Over the next 2-3 weeks the beer remained pretty stable in flavour, but then I noticed the sweetness dip and the bitterness seemed more pronouced. Still drinkable and no sourness. The beer was clearing up a little as yeast settled and again the lack of dry hops wasn't going to really give a stable haze. I wondered if the yeast dropping out of suspension maybe was changing the flavour slightly.
The flavour then seemed different over the next couple of weeks almost every time I tasted it, I thought I started noticing a little sourness and bitterness as before a couple of times, but then other times that subsided. I tried to taste with clear pallate before eating or drinking anything else and after both savoury, salty and sweet foods, but didn't seem to draw any parrallels.
Today I'm drinking the same beer, and it tastes absolutely fine nice balanced flavour, the apricot from the yeast is shining through nicely and the sweetness is back to the levels of day 6.
My thoughts so far was that I over carbonated the beer initially and perhaps this has been the bitter sour flavour I've percieved with the carbonic acid interacting with the bitterness of the hops. I also wondered about what I ate or drank before was affecting my perception of the flavour but I tried many things and today I even ate a cookie before which I thought might really make it seem more bitter or sour, but it didn't. So there is definately something going on I don't understand with how the flavour develops in the keg and I suspect this is related to CO2.
On to the chronicals bottles, again the same cloying sweetness in a bottle I tried after a week of conditioning, flavour similar, more malt, more apricot and more gentle carbonation, similar haze to the keg.
After 3 weeks conditioning the carbonation was spot on and the head was much creamier than the keg, the flavour slightly sweeter than the keg but the bitterness had balanced out nicely the same as the kegs on day 6 on to week 3.
So on to the carboy, I've kegged this beer the same, I gave it an initial blast of co2 at 3 bar for about 12 hours, and then I came around to my thoughts around over carbonation so I dropped the pressure down to about 9 psi and left for a couple of weeks.
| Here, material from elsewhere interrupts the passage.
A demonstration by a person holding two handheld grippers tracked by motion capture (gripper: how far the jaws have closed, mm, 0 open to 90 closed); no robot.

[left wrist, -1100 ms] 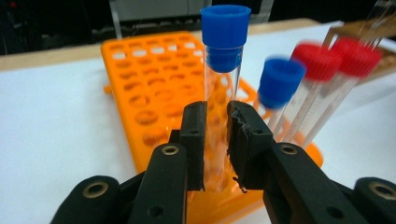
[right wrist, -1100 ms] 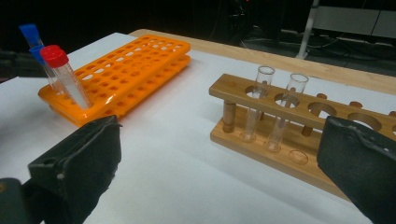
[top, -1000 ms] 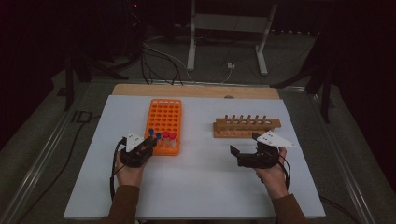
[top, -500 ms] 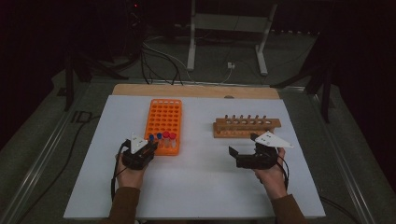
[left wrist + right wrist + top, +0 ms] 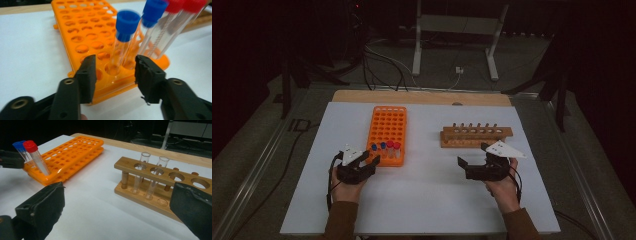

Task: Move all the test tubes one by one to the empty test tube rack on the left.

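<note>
Left hand-held gripper [image 5: 113, 75] open, jaws straddling blue-capped tube [image 5: 122, 40] upright in orange rack [image 5: 82, 30] near corner — poised for grasp. Right hand-held gripper [image 5: 117, 202] open, waiting beside wooden rack [image 5: 160, 180].

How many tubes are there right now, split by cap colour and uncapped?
Blue-capped tubes in the orange rack: 2
Red-capped tubes in the orange rack: 2
Uncapped glass tubes in the wooden rack: 2
Total: 6

Left gripper [image 5: 371, 163] is hovering low, jaws spread; right gripper [image 5: 471, 159] is resting wide apart, both hands gripping from below.
</note>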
I've just tasted it today and the flavour is fantastic, much more balanced and the head is creamier like the bottle conditioned beer.
I've not tried the carboy bottles as they need another week or so conditioning, but they are likely the same as the others.
I did find a little scudge in one of the keg posts when I was dismantling and scrubbing things. This wasn't visible until I completely dismantled the poppets and even then it was hardly noticable and as I said had been boiled.
I'm still undecided if this was an infection or if it was over carbonation, I think the warming of the beer with a high level of carbonic acid in it would potentially make it seem like its becoming more sour/bitter in the glass and would certainly explain some of the things I've noticed this time. There is still something I don't understand about flavour development or flip-flopping between bitter and sweet and back again within the keg and the timespans these occur over or the impact of co2 on flavour and how that develops or changes (Any links or recommended reading would be much appreciated around this subject).
I will see how things develop with the carboys keg, but overall I've got drinkable beer which I'm very happy with, but I'm still not confident with what the changes in flavour are caused by and how to predict or understand these better, which makes me a little apprehensive about trying a big hop heavy beer again just yet.